The first stage of the project will enclose a 148,800 ha area on the foot of the Yorke Peninsula, comprising Innes National Park, remnant vegetation, farmland and small townships.
Officially launched at an event at Warooka today, the predator-management fence is designed to limit the movement of foxes and feral cats into the area and allow for the reintroduction of several native animals that have been extinct in South Australia for more than 100 years.
The project is a collaboration between the South Australian and Federal Governments, the World Wide Fund for Nature-Australia, Northern and Yorke Natural Resources Management Board, FAUNA Research Alliance, Birdlife Australia, Zoos South Australia, Narungga Nation Aboriginal Corporation, Conservation Volunteers Australia, and Yorke Peninsula Tourism.
The project aims to return up to 20 native species to the peninsula, in a bid to boost local tourism, improve agricultural productivity and restore the area to its former ecological glory.

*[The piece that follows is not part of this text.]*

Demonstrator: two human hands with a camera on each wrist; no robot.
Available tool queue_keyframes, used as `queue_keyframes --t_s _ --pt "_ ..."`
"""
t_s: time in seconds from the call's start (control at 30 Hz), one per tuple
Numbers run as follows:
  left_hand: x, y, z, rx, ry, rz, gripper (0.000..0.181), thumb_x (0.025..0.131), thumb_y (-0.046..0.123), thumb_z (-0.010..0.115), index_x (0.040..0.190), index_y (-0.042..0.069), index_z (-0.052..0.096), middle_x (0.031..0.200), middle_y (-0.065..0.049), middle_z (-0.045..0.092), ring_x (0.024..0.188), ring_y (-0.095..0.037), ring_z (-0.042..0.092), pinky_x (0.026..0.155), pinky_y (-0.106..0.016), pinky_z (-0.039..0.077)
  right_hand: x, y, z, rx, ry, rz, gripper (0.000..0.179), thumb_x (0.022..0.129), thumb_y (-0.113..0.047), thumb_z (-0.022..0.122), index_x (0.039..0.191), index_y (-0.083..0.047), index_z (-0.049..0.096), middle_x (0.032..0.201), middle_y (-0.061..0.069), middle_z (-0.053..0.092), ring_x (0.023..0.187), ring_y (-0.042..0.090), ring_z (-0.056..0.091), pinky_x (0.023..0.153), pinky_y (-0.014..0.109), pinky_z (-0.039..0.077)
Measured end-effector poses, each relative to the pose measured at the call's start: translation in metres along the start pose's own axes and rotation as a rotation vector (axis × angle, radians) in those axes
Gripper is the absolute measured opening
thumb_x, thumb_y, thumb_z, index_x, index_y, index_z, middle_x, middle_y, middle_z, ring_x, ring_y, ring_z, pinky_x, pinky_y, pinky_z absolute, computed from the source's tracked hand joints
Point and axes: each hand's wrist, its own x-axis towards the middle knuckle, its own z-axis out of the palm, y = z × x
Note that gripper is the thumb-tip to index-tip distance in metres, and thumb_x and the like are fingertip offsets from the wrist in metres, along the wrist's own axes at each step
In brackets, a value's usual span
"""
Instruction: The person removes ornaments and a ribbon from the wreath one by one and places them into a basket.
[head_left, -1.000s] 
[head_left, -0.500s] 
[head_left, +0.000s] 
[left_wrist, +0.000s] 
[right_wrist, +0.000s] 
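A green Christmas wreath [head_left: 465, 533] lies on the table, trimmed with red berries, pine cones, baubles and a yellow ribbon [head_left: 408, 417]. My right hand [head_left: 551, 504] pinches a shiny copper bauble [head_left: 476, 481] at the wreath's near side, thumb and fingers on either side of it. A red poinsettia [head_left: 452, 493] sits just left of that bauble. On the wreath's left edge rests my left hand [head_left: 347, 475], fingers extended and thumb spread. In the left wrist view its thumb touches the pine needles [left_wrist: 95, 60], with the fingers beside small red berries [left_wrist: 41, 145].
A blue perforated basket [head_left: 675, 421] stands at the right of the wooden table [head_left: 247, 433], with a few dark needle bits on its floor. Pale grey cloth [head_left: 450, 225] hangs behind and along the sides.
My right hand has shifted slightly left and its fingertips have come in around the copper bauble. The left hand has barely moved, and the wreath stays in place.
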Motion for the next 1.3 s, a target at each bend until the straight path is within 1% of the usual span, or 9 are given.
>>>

If successful, it could become a model for transforming altered landscapes in other areas of Australia.
“Feral cats and foxes have wreaked havoc on native animal populations in this area and farmers have also lost valuable stock to these predators, so the fence is an important first milestone,” said Northern and Yorke Natural Resources team leader Max Barr.
“We can’t wind back the clock to 200 years ago, but we can try to restore key species to the system and create a landscape that balances healthy wildlife populations with prosperous farmland and tourism.”
At least 27 Australian mammal species are believed to have disappeared from the peninsula due to feral predators and the clearing of vegetation. While kangaroos and emus can still be seen around the area, many native species will never return without assistance.
The first species to be reintroduced will be the brush-tailed bettong, a critically endangered marsupial that plays an essential role in the ecosystem by digging up to four tonnes of dirt and leaf litter per year and spreading native plant seeds.
These tiny soil engineers once inhabited more than 60% of mainland Australia but are now only found in small pockets of Western Australia and offshore islands in South Australia.
Red-tailed phascogales and southern-brown bandicoots will also be reintroduced in the early stages of the project, while an existing barn owl population will be enhanced with nest boxes.
The predator-management fence, which has been funded by the federal government and donations from more than 1600 supporters of WWF-Australia, is due to be completed by March.
WWF-Australia’s Head of Healthy Land and Seascapes, Darren Grover said the project could be a real game-changer in helping to reverse Australia’s extinction crisis.
“It’s a ground-breaking effort to put the missing pieces of a healthy landscape back together,” he said.
“Getting the balance right between the animals, the landscape and the people that share it will demand some careful planning. It’s a bold and radical idea, but business as usual is no longer an option.”